REVIEWS: Cathedral by Raymond Carver

Basically a story of human nature in resentment and jealousy, feelings of being an outsider, and how they are overcome and changed by face to face confrontation.

In this first person pov, a man gives us a setup of what is going on, in a very neutral reporting-style voice for the first half of the first paragraph.  The choice of words is as important as the voice and narrative structure which is made up of short, to the point statements:

This blind man, an old friend of my wife’s, he was on his way to spend the night.  His wife had died.  So he was visiting the dead wife’s relatives in Connecticut.  He called my wife from his in-law’s.  Arrangements were made.

The narrator seems almost as if he is holding back on details for fear of revealing his feelings.  There is much told by the reference to the man as "This blind man" rather Robert so and so, or even structuring the opening as "An old friend of my wife’s, a blind man…" which would in fact be less telling of his feelings than what he says.  His wording is one of clipped and obvious holding back.  His feelings do come out in the second half of this paragraph quite clearly:

I wasn’t enthusiastic about his visit.  He was no one I knew.  And his being blind bothered me.  (…)A blind man in my house was not something I looked forward to.

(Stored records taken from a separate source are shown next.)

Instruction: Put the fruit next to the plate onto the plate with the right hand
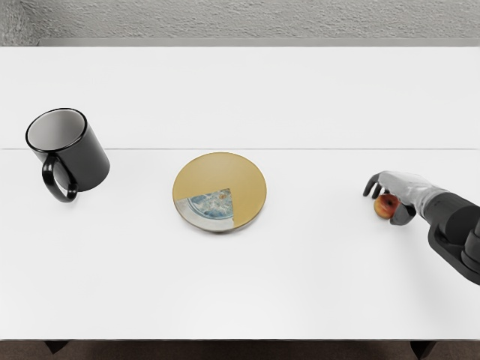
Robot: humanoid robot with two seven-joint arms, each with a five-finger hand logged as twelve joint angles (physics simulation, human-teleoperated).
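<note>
A small red and yellow fruit (pixel 386 205) lies on the white table at the right, far from the plate. My right hand (pixel 388 196) comes in from the right edge and covers the fruit from above, fingers curled around it. The round tan plate (pixel 225 176) with a blue patterned wedge sits at the table's middle, well to the left of the hand. Nothing lies on the plate. The left arm does not show.
A black mug (pixel 69 150) with a white inside stands at the left, its handle toward the front. The table's front edge (pixel 240 339) runs along the bottom of the view.
</note>
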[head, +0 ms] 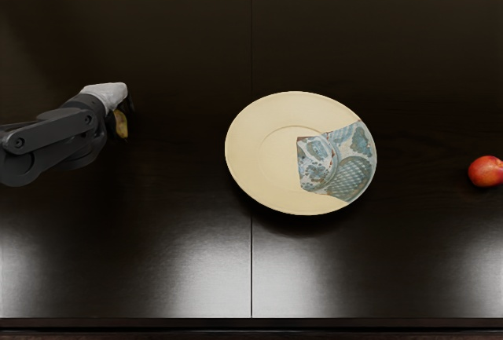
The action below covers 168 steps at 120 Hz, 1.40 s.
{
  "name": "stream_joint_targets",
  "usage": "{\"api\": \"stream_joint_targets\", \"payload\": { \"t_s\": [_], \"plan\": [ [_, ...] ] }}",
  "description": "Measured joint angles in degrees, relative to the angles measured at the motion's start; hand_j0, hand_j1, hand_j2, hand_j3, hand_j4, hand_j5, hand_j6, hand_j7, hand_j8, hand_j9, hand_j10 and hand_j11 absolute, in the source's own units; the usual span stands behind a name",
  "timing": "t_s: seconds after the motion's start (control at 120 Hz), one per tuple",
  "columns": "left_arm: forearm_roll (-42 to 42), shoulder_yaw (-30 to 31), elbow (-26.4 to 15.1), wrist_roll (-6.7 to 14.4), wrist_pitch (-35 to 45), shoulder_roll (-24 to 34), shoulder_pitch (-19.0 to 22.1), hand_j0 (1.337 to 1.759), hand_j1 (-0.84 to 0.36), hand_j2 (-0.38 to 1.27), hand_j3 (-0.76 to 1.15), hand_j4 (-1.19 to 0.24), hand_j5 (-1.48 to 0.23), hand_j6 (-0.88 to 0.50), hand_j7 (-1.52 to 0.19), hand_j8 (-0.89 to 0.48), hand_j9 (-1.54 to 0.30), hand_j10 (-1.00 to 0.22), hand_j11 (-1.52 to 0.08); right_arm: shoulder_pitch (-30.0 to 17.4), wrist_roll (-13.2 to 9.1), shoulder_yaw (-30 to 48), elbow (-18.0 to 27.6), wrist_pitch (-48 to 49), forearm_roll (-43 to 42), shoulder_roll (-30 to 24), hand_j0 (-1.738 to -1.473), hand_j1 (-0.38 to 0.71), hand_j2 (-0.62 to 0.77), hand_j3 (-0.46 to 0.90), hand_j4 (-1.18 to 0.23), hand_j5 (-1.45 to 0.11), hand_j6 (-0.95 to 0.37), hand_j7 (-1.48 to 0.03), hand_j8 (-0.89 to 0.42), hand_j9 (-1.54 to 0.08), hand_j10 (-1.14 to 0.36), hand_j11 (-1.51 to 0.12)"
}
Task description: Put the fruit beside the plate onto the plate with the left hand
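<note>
Over at the left middle of the frame, the left hand (108, 101) sits against a small yellow-brown fruit (121, 123) on the dark table (157, 261). Whether it grips the fruit, or how far open it is, I cannot tell. The cream plate (263, 132) lies at centre, well apart. A red fruit (486, 171) rests at the right edge.

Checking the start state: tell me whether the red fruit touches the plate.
Apart. The head view shows a wide strip of bare dark table between the red fruit and the plate.
</note>
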Motion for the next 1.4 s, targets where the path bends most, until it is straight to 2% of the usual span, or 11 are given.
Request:
{"api": "stream_joint_targets", "payload": {
  "t_s": [0.475,0.9,1.042,1.142,1.267,1.4],
  "plan": [
    [-0.05,-0.02,0.22,0.05,-0.09,0.00,0.35,1.653,-0.30,0.28,0.00,-0.60,-0.71,-0.45,-0.73,-0.40,-0.76,-0.57,-0.76,0.02,0.00,0.03,-0.02,0.00,0.00,0.00,-1.658,-0.31,-0.01,0.00,-0.03,-0.04,-0.03,-0.04,-0.03,-0.04,-0.03,-0.04],
    [-0.22,-0.06,0.20,0.04,-0.23,-0.09,0.70,1.650,-0.30,0.26,0.00,-0.69,-0.78,-0.41,-0.82,-0.35,-0.86,-0.55,-0.87,0.02,0.00,0.04,-0.02,0.00,0.00,0.00,-1.658,-0.31,-0.01,0.00,-0.03,-0.04,-0.03,-0.04,-0.03,-0.04,-0.03,-0.04],
    [-0.77,-0.13,-0.01,0.03,-0.60,-0.09,0.45,1.650,-0.27,0.28,0.00,-0.68,-0.84,-0.43,-0.87,-0.36,-0.90,-0.59,-0.90,0.02,0.00,0.02,-0.02,0.00,0.00,0.00,-1.658,-0.31,-0.01,0.00,-0.03,-0.04,-0.03,-0.04,-0.03,-0.04,-0.03,-0.04],
    [-2.57,-0.14,-0.11,0.00,-0.85,-0.09,-0.07,1.651,-0.25,0.36,0.00,-0.69,-0.89,-0.48,-0.90,-0.42,-0.92,-0.65,-0.93,0.02,0.00,0.02,-0.02,0.00,0.00,0.00,-1.658,-0.31,-0.01,0.00,-0.03,-0.04,-0.03,-0.04,-0.03,-0.04,-0.03,-0.04],
    [-3.43,-0.18,-0.27,-0.01,-1.05,-0.09,-0.26,1.650,-0.20,0.32,0.00,-0.70,-0.93,-0.50,-0.94,-0.44,-0.95,-0.67,-0.96,0.02,0.00,0.03,-0.02,0.00,0.00,0.00,-1.658,-0.31,-0.01,0.00,-0.03,-0.04,-0.03,-0.04,-0.03,-0.04,-0.03,-0.04],
    [-3.78,-0.23,-0.80,-0.01,-1.14,-0.05,-0.39,1.652,-0.21,0.39,0.00,-0.70,-0.96,-0.51,-0.95,-0.46,-0.96,-0.70,-0.97,0.02,0.00,0.03,-0.02,0.00,0.00,0.00,-1.658,-0.31,-0.01,0.00,-0.03,-0.04,-0.03,-0.04,-0.03,-0.04,-0.03,-0.04]
  ]
}}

Even his admission of his feelings is succinct, and yet speaks volumes.  He "wasn’t enthusiastic" is how he starts it off, but the fact immediately come through that the reason is that the man is "no one (he) knew." This indicates a separation between his wife and himself in that the man is from her life, not his.  This is what he ranks first as his objection to the visit.  His next statement may seem flagrantly biased against the handicapped–which he has a right to be if he so wishes–yet there’s no sense of gentility about his language.  There almost appears to be an unconscious dig: "not something I looked forward to."

This will become more and more obvious as the story goes on, but the narrator refers to Robert as "the" or "this blind man", and his wife is always referred to in that way–as if to establish ownership.  There is a point he makes later on about names–and I’ll get to that.